Having obtained a judgment in the circuit court, which in legal contemplation amounted to conclusive evidence that he had probable cause for believing he was entitled to the writ of mandamus, the appellee had undoubted right to employ counsel to sustain that judgment in this court, when the other party had appealed from it, and was attempting to reverse it. The motion to dismiss the appeal, on the ground that it was improperly prosecuted in the name of the city, and should have been prosecuted by the members of the city council as individuals, and not in their corporate capacity, was made in the usual and ordinary way in which such matters are relied upon to defeat an appeal, and sustain the judgment of the circuit court.
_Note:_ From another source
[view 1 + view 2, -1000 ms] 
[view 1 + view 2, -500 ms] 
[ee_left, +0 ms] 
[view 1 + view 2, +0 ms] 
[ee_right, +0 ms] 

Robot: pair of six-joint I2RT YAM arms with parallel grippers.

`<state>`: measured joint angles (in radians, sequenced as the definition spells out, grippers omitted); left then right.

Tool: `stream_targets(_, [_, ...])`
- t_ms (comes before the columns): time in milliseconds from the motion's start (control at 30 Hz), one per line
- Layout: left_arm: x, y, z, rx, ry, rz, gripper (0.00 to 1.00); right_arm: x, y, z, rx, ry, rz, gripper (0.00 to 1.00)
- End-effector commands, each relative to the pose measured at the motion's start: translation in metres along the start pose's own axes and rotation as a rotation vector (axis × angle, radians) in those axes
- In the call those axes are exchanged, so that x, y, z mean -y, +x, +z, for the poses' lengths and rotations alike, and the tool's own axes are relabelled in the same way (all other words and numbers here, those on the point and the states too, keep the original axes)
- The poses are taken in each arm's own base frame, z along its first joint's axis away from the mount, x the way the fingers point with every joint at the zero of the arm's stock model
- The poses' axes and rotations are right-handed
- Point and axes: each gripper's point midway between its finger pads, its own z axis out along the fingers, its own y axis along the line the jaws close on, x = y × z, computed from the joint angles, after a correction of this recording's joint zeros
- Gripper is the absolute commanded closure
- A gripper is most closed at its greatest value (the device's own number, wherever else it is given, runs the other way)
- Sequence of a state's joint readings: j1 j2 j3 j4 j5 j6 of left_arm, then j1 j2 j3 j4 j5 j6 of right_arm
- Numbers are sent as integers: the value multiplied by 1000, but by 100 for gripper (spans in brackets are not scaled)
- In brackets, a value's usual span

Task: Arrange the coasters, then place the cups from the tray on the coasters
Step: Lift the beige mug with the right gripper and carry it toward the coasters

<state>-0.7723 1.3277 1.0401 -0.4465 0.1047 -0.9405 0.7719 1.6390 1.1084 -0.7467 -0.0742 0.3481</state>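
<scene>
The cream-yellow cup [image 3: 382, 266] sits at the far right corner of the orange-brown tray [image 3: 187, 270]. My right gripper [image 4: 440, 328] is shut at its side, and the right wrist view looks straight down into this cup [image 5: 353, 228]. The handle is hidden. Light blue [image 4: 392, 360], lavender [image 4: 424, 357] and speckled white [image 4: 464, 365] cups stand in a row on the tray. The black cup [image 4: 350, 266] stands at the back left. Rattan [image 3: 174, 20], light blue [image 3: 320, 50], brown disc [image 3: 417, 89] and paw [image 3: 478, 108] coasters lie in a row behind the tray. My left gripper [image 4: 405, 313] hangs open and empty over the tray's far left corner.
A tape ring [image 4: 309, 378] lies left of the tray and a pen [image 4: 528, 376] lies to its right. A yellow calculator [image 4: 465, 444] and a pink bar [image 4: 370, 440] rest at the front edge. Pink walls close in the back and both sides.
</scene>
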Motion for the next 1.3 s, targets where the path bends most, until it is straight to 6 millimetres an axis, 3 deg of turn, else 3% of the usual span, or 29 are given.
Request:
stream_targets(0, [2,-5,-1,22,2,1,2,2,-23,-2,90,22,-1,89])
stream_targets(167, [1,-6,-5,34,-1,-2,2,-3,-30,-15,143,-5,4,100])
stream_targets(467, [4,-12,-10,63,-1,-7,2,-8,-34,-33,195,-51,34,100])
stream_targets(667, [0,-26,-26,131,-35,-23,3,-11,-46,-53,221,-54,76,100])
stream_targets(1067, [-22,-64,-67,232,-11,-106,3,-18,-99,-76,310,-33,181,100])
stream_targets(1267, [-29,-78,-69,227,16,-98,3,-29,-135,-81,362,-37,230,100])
There was nothing improper in the motion, and no action can be maintained against the appellee for his conduct in attempting to sustain in this court, a judgment of the court below, which he had a good reason'to believe was perfectly correct.
The appellant, therefore, by the allegations contained in his own petition, showed that he had no cause of action against the appellee.
Wherefore, the judgment is affirmed.